Comment gérer une pièce compatible avec plusieurs appareils ?
Créez une seule référence et associez-la à plusieurs modèles via la description ou les catégories. Exemple : une batterie identique sur iPhone 12 et iPhone 12 Pro. Dupliquer la fiche démultiplie les erreurs et fausse les statistiques de consommation. Une référence unique = un stock unique = des alertes fiables.
Peut-on importer un catalogue de pièces existant ?
Pas encore directement, mais l’import CSV / Excel du catalogue est en cours de développement et fera partie des prochaines évolutions de Repair Tracking. En attendant, deux solutions : le scanner d’inventaire pour construire votre catalogue en parcourant physiquement vos bacs (le système ouvre une fenêtre de création à chaque code inconnu), ou la saisie manuelle dans le module Pièces pour les petits volumes. Pour une migration importante (plus de 100 références), contactez le support : nous pouvons effectuer un import en base sur demande.
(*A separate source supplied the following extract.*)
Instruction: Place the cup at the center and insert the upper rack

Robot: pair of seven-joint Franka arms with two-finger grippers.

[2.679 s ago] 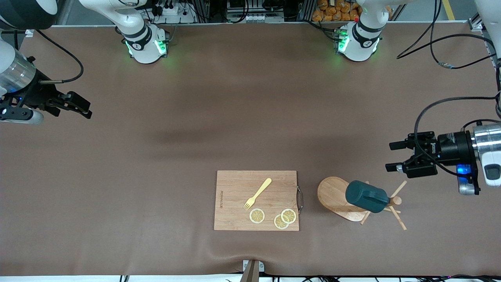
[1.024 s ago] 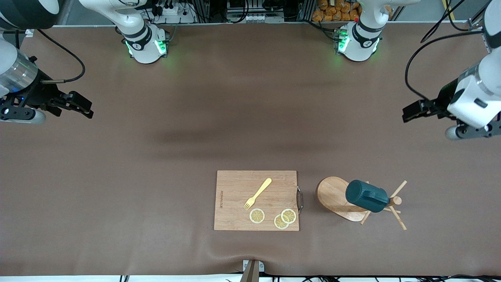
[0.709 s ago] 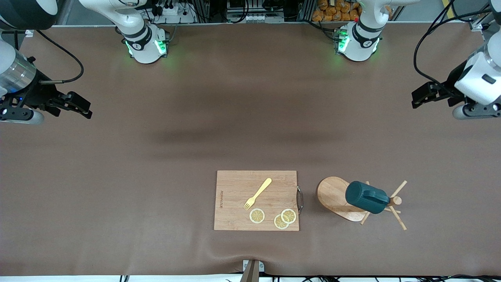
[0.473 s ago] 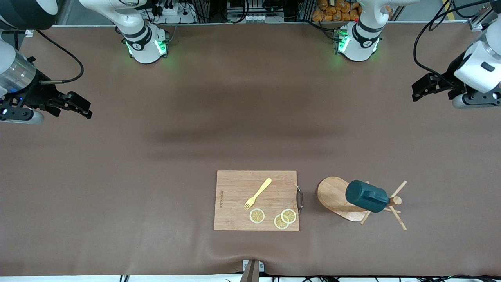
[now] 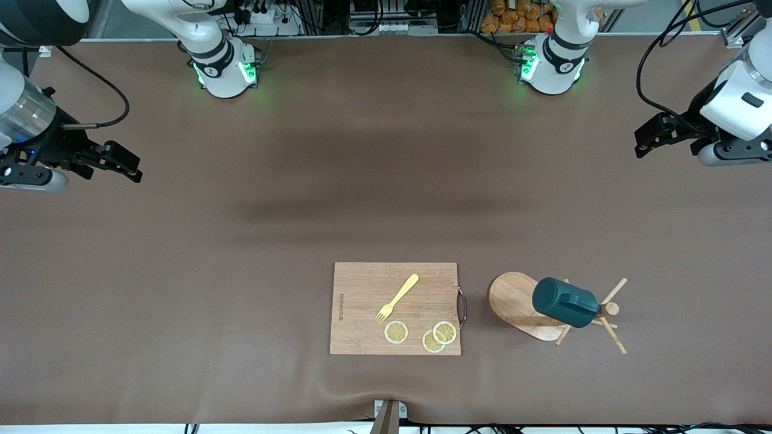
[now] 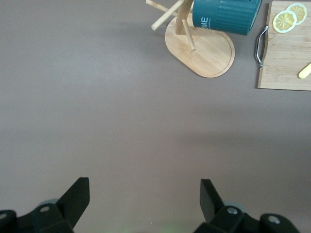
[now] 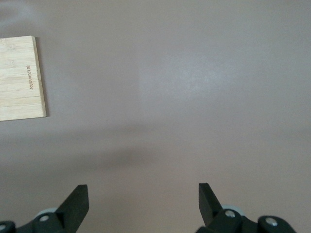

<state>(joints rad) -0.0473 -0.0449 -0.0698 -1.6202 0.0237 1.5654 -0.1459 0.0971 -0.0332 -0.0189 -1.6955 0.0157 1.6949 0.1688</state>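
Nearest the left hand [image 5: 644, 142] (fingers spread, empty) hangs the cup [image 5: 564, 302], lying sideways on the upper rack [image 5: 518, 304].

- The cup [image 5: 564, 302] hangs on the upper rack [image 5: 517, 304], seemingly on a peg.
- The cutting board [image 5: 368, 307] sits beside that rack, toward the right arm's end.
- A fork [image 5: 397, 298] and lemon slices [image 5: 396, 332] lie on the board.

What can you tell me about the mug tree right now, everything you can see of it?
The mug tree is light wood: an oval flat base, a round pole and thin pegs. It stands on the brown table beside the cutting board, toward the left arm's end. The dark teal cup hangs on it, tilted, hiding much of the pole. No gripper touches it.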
Comment traiter les pièces commandées non utilisées ?
Deux cas. Si la pièce est neuve et sous emballage, retournez-la au fournisseur (la plupart acceptent sous 30 jours) et créez un mouvement de sortie pour retour. Si elle est déballée mais fonctionnelle, basculez-la en stock courant avec une note. Tracez systématiquement la raison : commande erronée, panne mal diagnostiquée, client annulé. Ces données pilotent vos achats futurs.
Une gestion de stock proactive change-t-elle vraiment la rentabilité ?
Oui, et l’écart se mesure rapidement. Un atelier qui passe d’une gestion réactive à une gestion proactive du stock récupère en moyenne plusieurs points de marge brute sur l’activité pièces, principalement en réduisant le sur-stock dormant et les achats d’urgence facturés plus cher par les grossistes.
Les cinq étapes parcourues forment un système cohérent. Le paramétrage initial structure le référentiel. Le seuil minimum automatise la vigilance. La liaison aux dossiers garantit la fiabilité des données et alimente le calcul de marge. Le scanner d’inventaire corrige les écarts sans bloquer l’atelier. L’analyse de rotation transforme enfin le stock en décision : quelles références commander, lesquelles arrêter, lesquelles négocier.
La gestion de stock n’est donc pas une corvée administrative. C’est un levier direct sur trois indicateurs : la marge (moins d’achats panique), la satisfaction client (moins de réparations bloquées), et la productivité technicien (moins de temps perdu à chercher une pièce).
Commencez par les 20 références qui représentent 80 % de votre activité. Stabilisez les seuils sur un trimestre. Élargissez ensuite progressivement le périmètre. Au bout de six mois, le stock cesse d’être un poste subi pour devenir un outil de pilotage de l’atelier.